If your car now spends more time acting as a backup office chair than a mode of transportation, you’re not alone.

Since the rise of remote work, a growing number of people—maybe including you—are driving a lot less than they used to. Commutes have become coffee strolls. Rush hour’s been replaced with quick grocery runs or the occasional errand. And yet, for many remote workers, car insurance costs haven’t budged.

Why? Because insurance models haven’t always kept pace with the shift toward lower mileage lifestyles. But that’s starting to change—and if you’re working from home, there’s a solid chance you’re overpaying for coverage you’re barely using.

This isn’t about ditching your coverage or going bare bones. It’s about right-sizing your policy to match your actual driving habits—and protecting your budget along the way.

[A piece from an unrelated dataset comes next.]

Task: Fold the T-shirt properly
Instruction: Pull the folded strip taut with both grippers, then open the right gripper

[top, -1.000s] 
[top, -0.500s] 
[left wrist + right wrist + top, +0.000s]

Why Traditional Car Insurance Doesn’t Always Serve Remote Workers

Here’s the thing most people don’t realize: car insurance pricing is based largely on risk. And risk, in this case, has everything to do with how much you drive, where you drive, and when you drive.

But for a long time, insurance companies leaned more heavily on where you live, your age, and your credit score than on actual use. That’s started to change in recent years, with usage-based insurance models becoming more common—but many people are still stuck in outdated policies that assume they’re commuting daily.

And if you don’t correct that? You could be paying hundreds (or thousands) more per year than someone with the same driving history but a more tailored plan.

Understanding How Driving Less Affects Your Insurance

You might assume that if you drive less, your rates will automatically go down. That’s only sort of true.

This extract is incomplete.